Work required: Every line in the data must be transcribed exactly.

Data excerpt:
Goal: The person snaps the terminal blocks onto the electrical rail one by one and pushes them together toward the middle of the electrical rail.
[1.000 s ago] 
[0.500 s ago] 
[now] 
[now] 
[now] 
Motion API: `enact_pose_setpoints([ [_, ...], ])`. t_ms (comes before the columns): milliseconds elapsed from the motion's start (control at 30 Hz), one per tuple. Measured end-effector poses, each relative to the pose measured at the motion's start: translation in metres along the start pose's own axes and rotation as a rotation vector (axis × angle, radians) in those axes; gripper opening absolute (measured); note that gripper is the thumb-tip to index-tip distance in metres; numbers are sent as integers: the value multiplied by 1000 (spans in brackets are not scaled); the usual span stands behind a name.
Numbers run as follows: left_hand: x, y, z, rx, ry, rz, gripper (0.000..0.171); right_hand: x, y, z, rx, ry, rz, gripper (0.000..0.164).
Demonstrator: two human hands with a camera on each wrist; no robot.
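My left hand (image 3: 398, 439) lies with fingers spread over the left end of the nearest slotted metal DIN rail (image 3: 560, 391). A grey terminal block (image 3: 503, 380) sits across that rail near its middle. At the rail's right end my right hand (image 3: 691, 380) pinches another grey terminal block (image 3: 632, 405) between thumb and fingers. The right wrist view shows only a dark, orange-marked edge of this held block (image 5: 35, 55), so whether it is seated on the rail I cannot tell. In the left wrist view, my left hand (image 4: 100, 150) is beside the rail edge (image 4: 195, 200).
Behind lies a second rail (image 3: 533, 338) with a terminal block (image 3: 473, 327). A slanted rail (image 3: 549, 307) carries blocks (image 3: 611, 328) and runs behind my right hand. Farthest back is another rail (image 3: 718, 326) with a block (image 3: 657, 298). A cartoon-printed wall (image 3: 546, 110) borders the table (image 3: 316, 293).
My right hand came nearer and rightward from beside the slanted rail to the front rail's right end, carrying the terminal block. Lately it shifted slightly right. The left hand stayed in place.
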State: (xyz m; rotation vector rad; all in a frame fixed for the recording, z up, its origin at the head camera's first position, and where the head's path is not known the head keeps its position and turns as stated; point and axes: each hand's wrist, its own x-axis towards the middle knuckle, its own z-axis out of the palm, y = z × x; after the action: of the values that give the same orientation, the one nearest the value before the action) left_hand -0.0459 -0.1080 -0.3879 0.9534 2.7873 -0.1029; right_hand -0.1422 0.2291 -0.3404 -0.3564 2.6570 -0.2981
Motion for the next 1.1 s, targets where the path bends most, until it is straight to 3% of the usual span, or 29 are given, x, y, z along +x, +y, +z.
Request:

Output of the task:
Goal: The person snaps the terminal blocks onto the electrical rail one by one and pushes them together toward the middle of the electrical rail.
[1.000 s ago] 
[0.500 s ago] 
[now] 
[now] 
[now] 
Motion API: `enact_pose_setpoints([ [_, ...], ])`. t_ms (comes before the columns): milliseconds elapsed from the motion's start (control at 30 Hz), one per tuple. Measured end-effector poses, each relative to the pose measured at the motion's start: translation in metres along the start pose's own axes and rotation as a rotation vector (axis × angle, radians) in those axes; gripper opening absolute (measured); note that gripper is the thumb-tip to index-tip distance in metres; numbers are sent as integers: the value multiplied by 1000 (spans in brackets are not scaled); the usual span stands behind a name.
Numbers run as follows: left_hand: x, y, z, rx, ry, rz, gripper (0.000..0.171); right_hand: x, y, z, rx, ry, rz, gripper (0.000..0.164).
Demonstrator: two human hands with a camera on each wrist; no robot.
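My left hand (image 3: 398, 439) lies with fingers spread over the left end of the nearest slotted metal DIN rail (image 3: 560, 391). A grey terminal block (image 3: 503, 380) sits across that rail near its middle. At the rail's right end my right hand (image 3: 691, 380) pinches another grey terminal block (image 3: 632, 405) between thumb and fingers. The right wrist view shows only a dark, orange-marked edge of this held block (image 5: 35, 55), so whether it is seated on the rail I cannot tell. In the left wrist view, my left hand (image 4: 100, 150) is beside the rail edge (image 4: 195, 200).
Behind lies a second rail (image 3: 533, 338) with a terminal block (image 3: 473, 327). A slanted rail (image 3: 549, 307) carries blocks (image 3: 611, 328) and runs behind my right hand. Farthest back is another rail (image 3: 718, 326) with a block (image 3: 657, 298). A cartoon-printed wall (image 3: 546, 110) borders the table (image 3: 316, 293).
My right hand came nearer and rightward from beside the slanted rail to the front rail's right end, carrying the terminal block. Lately it shifted slightly right. The left hand stayed in place.
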State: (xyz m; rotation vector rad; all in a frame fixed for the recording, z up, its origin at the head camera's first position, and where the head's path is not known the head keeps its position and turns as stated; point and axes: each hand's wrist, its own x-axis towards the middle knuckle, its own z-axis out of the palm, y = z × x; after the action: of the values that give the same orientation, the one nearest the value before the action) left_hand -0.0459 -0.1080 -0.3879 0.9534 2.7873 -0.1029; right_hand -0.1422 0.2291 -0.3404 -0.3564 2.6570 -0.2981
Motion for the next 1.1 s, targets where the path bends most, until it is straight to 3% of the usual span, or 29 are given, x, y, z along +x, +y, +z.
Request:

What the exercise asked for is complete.